Think about it: You can deal with stress in all sorts of unhealthy ways, but the effects of your choices will always catch up on you eventually. You can ignore it and distract yourself with unhealthy coping mechanisms and unhealthy habits, such as unhealthy eating, drinking, or ignoring your problems, to name a few.
These practices might be effective in helping you forget about your stressors, not about relieving their impact.
I am sure you have a few habits that come to mind right now. You know these coping mechanisms only negatively affect your stress levels in the end. And even if they might help dissolve some stress, they still wreak havoc on your body and mental well-being over time.
Something you want to avoid as you’re nearing your thirties!
Instead of turning to unhealthy coping mechanisms when stress peaks its’ head around the corner, try practicing journaling, mindfulness, or taking a walk in nature. Cook yourself a nutritious stew, or engage in a tapping routine or intuitive dancing.
Stress is a part of life, which means it is here to stay. As you’re entering this new phase of your adult life, your job is to learn how to deal with stress through holistic choices, so that your coping mechanisms counter the negative effects of aging.
6. Continuous Learning
Keeping your brain engaged in continuous learning as you are aging is essential to keeping that cognitive powerhouse of yours energized. Similarly to muscle mass, the same principle applies to your brain: If you don’t use it, you will lose it.

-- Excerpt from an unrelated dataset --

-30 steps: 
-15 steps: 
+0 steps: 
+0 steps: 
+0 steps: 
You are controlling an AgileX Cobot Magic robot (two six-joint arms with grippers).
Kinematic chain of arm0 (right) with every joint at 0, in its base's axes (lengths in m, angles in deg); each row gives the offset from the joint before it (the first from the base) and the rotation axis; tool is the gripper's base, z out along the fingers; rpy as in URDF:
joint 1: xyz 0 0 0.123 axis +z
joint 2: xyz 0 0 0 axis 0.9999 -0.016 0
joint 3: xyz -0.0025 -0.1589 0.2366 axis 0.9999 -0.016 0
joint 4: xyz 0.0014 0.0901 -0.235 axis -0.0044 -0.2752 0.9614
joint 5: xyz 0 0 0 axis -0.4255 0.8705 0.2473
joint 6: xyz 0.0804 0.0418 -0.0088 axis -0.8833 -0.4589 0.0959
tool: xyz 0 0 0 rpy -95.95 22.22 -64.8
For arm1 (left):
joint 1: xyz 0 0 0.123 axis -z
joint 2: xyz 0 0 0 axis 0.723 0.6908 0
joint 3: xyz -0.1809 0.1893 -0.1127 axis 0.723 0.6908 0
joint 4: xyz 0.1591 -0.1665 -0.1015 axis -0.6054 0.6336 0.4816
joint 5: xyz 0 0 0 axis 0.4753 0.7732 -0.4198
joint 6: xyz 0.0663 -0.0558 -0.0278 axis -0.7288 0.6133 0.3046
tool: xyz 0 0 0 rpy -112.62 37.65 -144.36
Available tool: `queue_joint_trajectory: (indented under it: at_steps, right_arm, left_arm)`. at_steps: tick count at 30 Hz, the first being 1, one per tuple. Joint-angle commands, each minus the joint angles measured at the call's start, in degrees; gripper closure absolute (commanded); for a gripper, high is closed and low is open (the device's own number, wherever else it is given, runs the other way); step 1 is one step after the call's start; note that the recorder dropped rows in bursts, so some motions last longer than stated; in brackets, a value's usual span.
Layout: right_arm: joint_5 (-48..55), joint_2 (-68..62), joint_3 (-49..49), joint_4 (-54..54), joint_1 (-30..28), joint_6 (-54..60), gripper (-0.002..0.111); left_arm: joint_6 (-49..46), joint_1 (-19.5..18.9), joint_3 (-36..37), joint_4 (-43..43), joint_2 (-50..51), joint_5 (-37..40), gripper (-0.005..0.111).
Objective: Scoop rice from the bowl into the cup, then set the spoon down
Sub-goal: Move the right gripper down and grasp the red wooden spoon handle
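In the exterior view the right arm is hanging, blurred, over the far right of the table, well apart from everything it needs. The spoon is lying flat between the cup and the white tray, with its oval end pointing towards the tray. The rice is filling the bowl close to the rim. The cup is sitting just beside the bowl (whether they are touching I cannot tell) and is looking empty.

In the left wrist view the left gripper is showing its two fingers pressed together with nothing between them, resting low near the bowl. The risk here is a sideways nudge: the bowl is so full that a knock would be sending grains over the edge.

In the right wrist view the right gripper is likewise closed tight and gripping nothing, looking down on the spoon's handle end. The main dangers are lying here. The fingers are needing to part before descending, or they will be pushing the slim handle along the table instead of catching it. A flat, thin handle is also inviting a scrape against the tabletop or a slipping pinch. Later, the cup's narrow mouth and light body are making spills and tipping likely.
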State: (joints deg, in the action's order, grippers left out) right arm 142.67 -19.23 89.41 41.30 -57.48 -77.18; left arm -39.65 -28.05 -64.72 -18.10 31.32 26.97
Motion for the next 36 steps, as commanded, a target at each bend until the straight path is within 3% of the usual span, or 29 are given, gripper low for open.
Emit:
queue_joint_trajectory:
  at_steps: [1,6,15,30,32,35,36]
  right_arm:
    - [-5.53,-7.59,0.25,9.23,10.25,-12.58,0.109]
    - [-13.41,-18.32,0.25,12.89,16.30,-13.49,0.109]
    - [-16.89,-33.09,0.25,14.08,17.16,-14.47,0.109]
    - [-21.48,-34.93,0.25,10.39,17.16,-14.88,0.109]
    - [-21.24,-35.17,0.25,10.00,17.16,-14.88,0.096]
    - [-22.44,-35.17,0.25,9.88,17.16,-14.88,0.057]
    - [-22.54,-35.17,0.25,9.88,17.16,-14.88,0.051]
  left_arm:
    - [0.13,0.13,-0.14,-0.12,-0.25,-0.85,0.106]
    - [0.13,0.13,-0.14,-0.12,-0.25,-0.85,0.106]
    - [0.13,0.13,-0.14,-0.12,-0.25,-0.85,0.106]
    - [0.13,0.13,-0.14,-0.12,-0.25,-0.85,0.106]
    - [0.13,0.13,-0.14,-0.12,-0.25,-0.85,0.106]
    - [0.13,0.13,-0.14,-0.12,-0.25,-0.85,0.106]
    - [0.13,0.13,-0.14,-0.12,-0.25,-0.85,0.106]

As we are nearing our thirties our cognitive abilities naturally decline, especially if you don’t challenge your brain every now and then!
Studies have shown that a lack of mental stimulation can accelerate our cognitive decline, which negatively impacts our memory, focus, and processing speed.
Furthermore, it can also increase a brain process called pruning: A process in which your brain eliminates neural connections that have been unused and have become redundant.
No thank you!
Therefore, if you want to keep your brain alive and kicking you need to stimulate it frequently to keep your mental edge. Keeping your mind engaged and curious, and gently forcing it to make new neural connections continuously, will help your brain stay sharp.
Think of picking up a new hobby, diving into a challenging book, or watching a documentary about a topic you’re unfamiliar with. Even striving for new experiences or having a deep conversation with someone you usually avoid can count as continuous learning.
Keeping up with continuous learning will ensure your brain gets a daily workout.
Take Away
In this blog post I started a case for why you would want to embrace these habits into your daily life. Failing to stick to these habits will unfortunately spill negative consequences.
Not right this year, maybe not even the year after that. You might not even really notice it all that much. But your body will.
Therefore, reflecting on your habits and routines can be a great act of self-love, so you can hopefully consider making some positive changes. Your mind and body will thank you over time! I can promise you that.